Bibi somou tudo na ponta do lápis…Coisa demais para mais semana de novas tentativas! Seis anos de batalha e se fosse contar os gastos dos últimos quatro anos de mandinga daria para comprar passagem para a Faixa de Gaza e lá virar poeira de bomba. Seria por sinal um alívio desse amor-tormento. Seria isso amor, tanta teimosia? Persistiria, no entanto, quem sabe o desejo de desistência que a rondava vez por outra não seria a aproximação do feliz desfecho.

Arrumou dinheiro e mandou o material, dessa fez com o máximo cuidado para que tudo fosse à risca.
No mesmo porte da ida veio novo recado, agora, cobrando as custas milongais.
Já sucateada de pobreza que se avultava a cada demanda do catimbó, seguia a vida.
O pretenso, nem tchuiú… distante, sem dar notícias, evitando até encontrar-se na mesma rua com a apaixonada desminliguida.

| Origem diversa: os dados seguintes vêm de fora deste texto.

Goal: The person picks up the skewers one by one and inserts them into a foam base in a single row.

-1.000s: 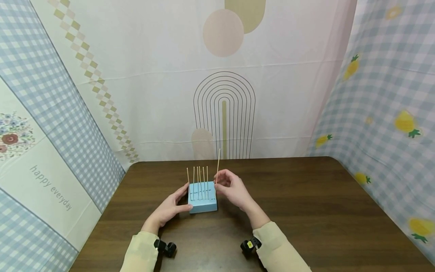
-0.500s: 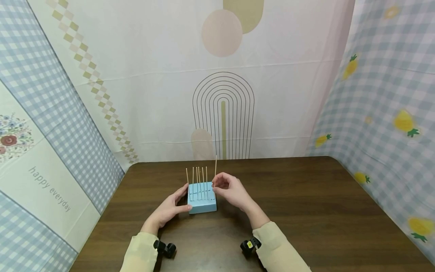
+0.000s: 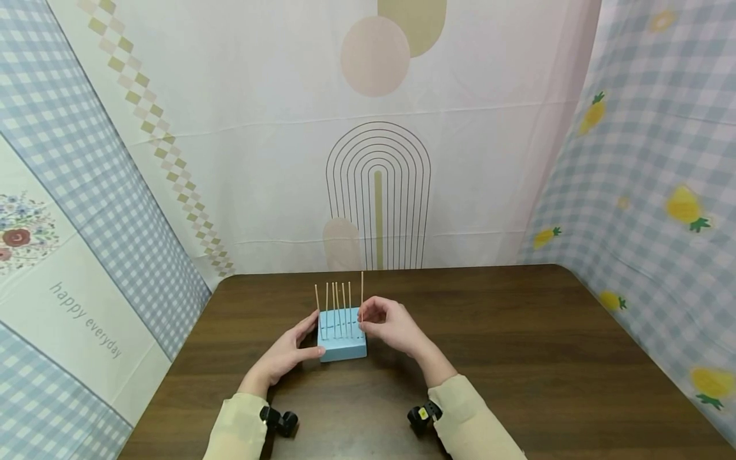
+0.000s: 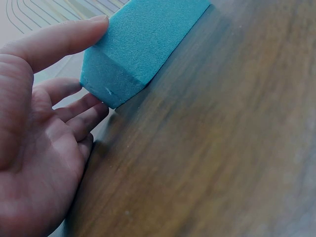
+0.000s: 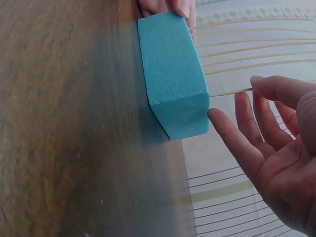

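Observation:
A light-blue foam block (image 3: 343,353) lies on the table, small dark marks dotted over its top. Several thin wooden skewers (image 3: 328,310) stand upright in its left and middle part. My left hand (image 3: 284,351) holds the block's left end, thumb at the near corner and fingers along the side. My right hand (image 3: 392,324) pinches another skewer (image 3: 362,291) between thumb and fingers, upright over the block's right edge. In the right wrist view, this skewer's (image 5: 229,93) lower end meets the block's top face, and a lower finger reaches close to the block's corner.
The dark wooden table (image 3: 517,358) stretches out on both sides of the block. A patterned white cloth (image 3: 276,191) hangs behind the table, with checked cloths on the left and right. Each wrist wears a small black camera (image 3: 278,421).
My right hand has shifted slightly left and down, lowering its skewer toward the block and turning it more upright. The left hand and the block keep their places.

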A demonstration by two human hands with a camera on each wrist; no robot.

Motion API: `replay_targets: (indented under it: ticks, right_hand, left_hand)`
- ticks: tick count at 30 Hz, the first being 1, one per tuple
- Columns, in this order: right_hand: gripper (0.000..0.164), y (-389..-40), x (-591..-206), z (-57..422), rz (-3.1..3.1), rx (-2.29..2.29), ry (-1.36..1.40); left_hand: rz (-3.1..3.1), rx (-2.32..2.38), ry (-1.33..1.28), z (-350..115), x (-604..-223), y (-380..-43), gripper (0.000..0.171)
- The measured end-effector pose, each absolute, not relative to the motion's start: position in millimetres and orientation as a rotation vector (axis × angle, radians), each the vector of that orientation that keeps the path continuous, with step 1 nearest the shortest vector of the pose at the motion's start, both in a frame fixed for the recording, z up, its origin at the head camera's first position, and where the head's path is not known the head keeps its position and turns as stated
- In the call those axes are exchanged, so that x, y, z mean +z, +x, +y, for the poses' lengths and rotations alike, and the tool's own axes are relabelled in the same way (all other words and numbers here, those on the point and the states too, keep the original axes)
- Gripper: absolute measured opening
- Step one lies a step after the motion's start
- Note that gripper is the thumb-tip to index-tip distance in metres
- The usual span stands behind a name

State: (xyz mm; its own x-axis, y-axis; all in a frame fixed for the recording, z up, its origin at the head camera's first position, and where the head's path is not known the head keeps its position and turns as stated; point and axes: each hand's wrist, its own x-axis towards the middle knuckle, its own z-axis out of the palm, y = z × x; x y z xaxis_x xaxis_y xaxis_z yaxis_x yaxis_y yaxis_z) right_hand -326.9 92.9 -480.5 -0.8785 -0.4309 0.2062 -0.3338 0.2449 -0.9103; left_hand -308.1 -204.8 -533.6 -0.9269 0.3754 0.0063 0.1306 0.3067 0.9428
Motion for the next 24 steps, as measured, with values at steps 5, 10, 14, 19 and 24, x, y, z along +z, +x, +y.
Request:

Meses sem efeitos, foi à cartomante que disse à moça: “Vejo uma quebra e um casamento”, “tem casamento, sim!”. Bibi criou alma nova, e tentou novamente. Dessa vez a coisa ia ser no alto da Pedra da Cruzeta para atrair energias pesadas: sangue de dois patos jogado no cume pela moça, no pingo do meio dia, clamor sério. Sangue no baldinho derramado, escorrendo nas unhas da pedra cinza, líquido que fez com que Bibi escorregasse e tivesse fratura séria na perna esquerda. Segundo a catimbozeira, era um “sinal ótimo”, perna esquerda quebrada era a confirmação de que o coração do rapaz estaria sendo finalmente domado para o casório. Lembrou-se do que confirmaram as cartas do baralho.

Bibi cheia de dor e fé, seguiu para o socorro médico para se recuperar do acidente (de amor). Meses para voltar à vida normal, tempo suficiente para saber por amigos do casamento de Fábio, o alvo da franga, das luzes de velas, do sangue dos patos, gotas de mel, flores e vida ao avesso, estaria casado com outra e ia ser papai.